De quoi alimenter le fantasme d’un remplacement de l’artiste par l’IA, et une autonomie de la machine ? Cette vision agace Grégory Chatonsky, pionnier du «Net-art» : «Le fait que les images apparaissent, qu’elles bougent, génère quelque chose de l’ordre du délire, du fantasme d’une machine télépathe.» Plonger quelques lignes de prompt dans une IA ne suffit pas à devenir artiste, n’en déplaise aux stratégies de vente des Gafam («des superpouvoirs à la demande !»). «Si le propos et l’esthétique ne sont pas intéressants, singuliers, rigoureux, on tombe très vite dans l’anecdotique», tranche le directeur de Vidéoformes, Gabriel Soucheyre. C’est bien là l’intérêt d’une démarche artistique que de dépasser la fascination première pour aborder de manière critique les possibles de l’IA générative, les étirer, les débrider et les détourner à l’envi. Bref, de faire de l’intelligence artificielle davantage qu’un outil, un espace de recherche et de tentatives. Et même, plaide Grégory Chatonsky, «une manière d’aborder le monde et de naviguer dans la culture humaine, dont la quantité de datas après trente ans d’accumulation sur le Web est devenue inaccessible».
Les données : nerf de la guerre ! C’est bien là, dans les millions de visuels glanés sur le Web qui nourrissent les modèles d’apprentissage automatique, que réside la nouveauté de ces programmes d’IA génératives (plutôt que la question du prompt, dont l’équivalent existait déjà en code informatique). Certains artistes y trouvent leur compte, et jouent de l’incertitude qu’elle provoque. Bruno Ribeiro : «La plupart du temps, un prompt ne donne rien d’intéressant. Mais en modifiant une seule valeur, on peut obtenir quelque chose de très différent. J’adore cette part d’aléatoire, qui exige un lâcher-prise.» D’autres préfèrent s’en émanciper, et créent leur propre base de données, à la manière des premiers net-artistes. C’est le cas de Justine Emard, qui voit dans l’IA une machine à même d’aller au-delà «du réel tangible de l’être humain». Un révélateur de l’invisible.
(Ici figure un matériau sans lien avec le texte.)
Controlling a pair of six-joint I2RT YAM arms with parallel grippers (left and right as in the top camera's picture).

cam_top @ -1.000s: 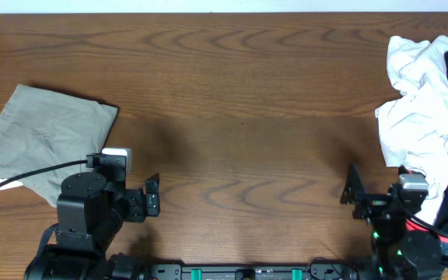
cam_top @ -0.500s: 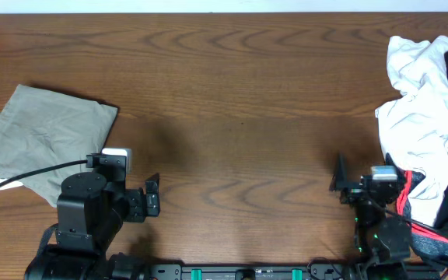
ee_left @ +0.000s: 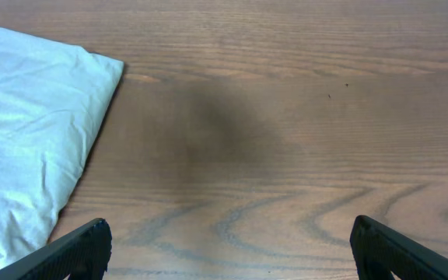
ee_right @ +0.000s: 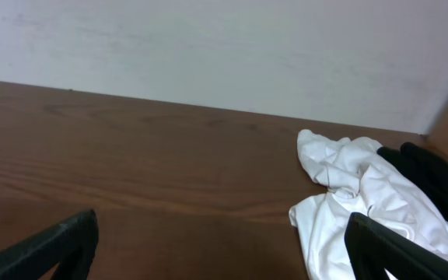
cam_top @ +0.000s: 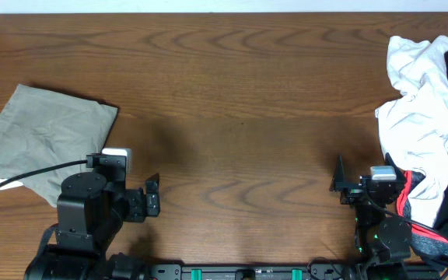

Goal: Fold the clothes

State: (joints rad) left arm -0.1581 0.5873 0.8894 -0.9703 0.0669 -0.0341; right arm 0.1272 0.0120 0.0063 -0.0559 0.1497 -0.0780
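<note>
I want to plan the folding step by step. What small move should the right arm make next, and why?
Probably reach the right gripper, open and empty, toward the crumpled white garment beside it. One khaki piece already lies folded at the left, so the white one seems the next to fold.

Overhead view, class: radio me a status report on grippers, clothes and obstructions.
Left gripper open, empty. Right gripper open, empty. Khaki garment folded, left side; white garment crumpled, right. Table bare between.
</note>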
Pour son projet Hyperphantasia, qui propose de connecter le contemporain aux premières images de l’humanité («relier le pixel à la particule de charbon», dit-elle plus joliment), elle a fabriqué de nouvelles images semblant venir de la préhistoire, en entraînant «son» réseau de neurones synthétiques à partir d’un fond de milliers de visuels issus du Conservatoire de la grotte Chauvet-Pont-d’Arc. L’argument est à la fois éthique, écologique et esthétique : il s’agit de refuser d’utiliser le travail d’auteurs non rémunérés, tout comme les performances de compagnies de serveurs lointaines – l’artiste a opté pour un data center parisien. Mais aussi d’éviter les biais des images fournies par les programmes d’IA générative, reposant sur d’opaques bases de données, souvent américaines.
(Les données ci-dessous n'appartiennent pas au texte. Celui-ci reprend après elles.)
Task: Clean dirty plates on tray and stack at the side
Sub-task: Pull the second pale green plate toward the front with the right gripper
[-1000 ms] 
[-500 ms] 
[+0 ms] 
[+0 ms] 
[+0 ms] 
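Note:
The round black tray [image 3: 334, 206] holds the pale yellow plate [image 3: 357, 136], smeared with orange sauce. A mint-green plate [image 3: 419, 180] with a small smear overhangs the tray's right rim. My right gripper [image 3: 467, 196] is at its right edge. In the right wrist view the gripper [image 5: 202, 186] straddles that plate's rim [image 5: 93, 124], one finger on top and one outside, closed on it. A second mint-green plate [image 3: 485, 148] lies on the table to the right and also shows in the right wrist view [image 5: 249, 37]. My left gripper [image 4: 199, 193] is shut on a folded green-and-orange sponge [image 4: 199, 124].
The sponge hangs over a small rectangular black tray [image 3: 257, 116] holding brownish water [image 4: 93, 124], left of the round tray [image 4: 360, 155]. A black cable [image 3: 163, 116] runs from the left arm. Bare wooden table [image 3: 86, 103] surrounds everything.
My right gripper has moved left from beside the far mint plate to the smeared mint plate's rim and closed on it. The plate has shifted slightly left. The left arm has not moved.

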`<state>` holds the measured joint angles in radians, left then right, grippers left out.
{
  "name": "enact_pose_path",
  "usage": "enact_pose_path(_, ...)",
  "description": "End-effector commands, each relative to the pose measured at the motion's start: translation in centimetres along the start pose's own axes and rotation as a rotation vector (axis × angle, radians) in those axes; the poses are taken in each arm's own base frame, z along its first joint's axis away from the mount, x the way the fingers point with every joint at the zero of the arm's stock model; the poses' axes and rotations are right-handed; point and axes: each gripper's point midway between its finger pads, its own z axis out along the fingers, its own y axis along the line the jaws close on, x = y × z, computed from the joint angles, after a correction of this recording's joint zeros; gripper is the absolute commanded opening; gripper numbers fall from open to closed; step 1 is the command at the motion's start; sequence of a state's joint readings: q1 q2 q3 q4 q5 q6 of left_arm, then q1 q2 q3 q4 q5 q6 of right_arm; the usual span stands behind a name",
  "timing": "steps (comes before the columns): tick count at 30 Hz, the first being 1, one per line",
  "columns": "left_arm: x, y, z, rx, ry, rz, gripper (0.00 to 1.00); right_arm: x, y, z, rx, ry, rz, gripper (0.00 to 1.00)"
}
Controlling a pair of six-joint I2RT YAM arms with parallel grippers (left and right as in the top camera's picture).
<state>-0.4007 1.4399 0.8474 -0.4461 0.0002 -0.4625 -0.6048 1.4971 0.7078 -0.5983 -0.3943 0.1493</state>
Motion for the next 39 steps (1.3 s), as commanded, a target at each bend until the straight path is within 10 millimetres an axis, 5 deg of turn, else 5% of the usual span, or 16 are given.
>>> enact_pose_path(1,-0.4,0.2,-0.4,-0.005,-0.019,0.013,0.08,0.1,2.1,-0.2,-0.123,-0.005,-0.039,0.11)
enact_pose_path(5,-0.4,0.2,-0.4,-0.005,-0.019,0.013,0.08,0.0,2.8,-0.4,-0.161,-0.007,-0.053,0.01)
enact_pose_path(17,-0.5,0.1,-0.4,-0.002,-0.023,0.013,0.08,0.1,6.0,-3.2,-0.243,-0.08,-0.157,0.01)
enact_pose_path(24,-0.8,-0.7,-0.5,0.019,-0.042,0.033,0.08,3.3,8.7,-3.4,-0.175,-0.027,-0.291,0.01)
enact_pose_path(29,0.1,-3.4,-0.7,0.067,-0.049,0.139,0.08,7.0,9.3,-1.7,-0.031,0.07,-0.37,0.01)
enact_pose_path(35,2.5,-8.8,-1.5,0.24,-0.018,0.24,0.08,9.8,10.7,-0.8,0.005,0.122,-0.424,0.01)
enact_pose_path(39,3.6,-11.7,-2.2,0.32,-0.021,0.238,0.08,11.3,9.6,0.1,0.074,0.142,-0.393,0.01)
Absence de renouvellement des imaginaires
Au final, nombre de créateurs et d’acteurs du secteur s’accordent sur ce point : en l’absence de réel travail et de choix forts, les résultats de Stable Diffusion et autres programmes sont ultrastéréotypés. «Effrayants d’homogénéité», nous dit l’un, tandis qu’un autre y voit un effet «so what», une «absence de surprise», une sensation de «déjà-vu, comme au McDo». Ainsi, le futur n’est figuré que par une imagerie SF ou fantasy, la femme n’existe qu’à travers des canons de beauté occidentaux, la figure du médecin est toujours un homme… Une certitude, pour Justine Emard : l’absence de renouvellement des imaginaires. Qui nourrit les IA ? Vraie question, abonde Ethel Lilienfeld, autre artiste trouble-fête des Gafam. «Il faut être conscient que ces images renforcent les clichés existants, que ces IA ne sont pas neutres.»
Dans son court-métrage EMI, qui met en scène la gloire et la chute d’une influenceuse virtuelle, chevelure fluo sur teint blanc, elle a fait appel à Dall-E pour enrichir ses idées de cadre et de couleurs. Quand le rideau tombe à la fin du film, le masque virtuel se déchire, et le double de chair et d’os de la nymphette apparaît. Scoop : derrière les IA se cachent encore des humains.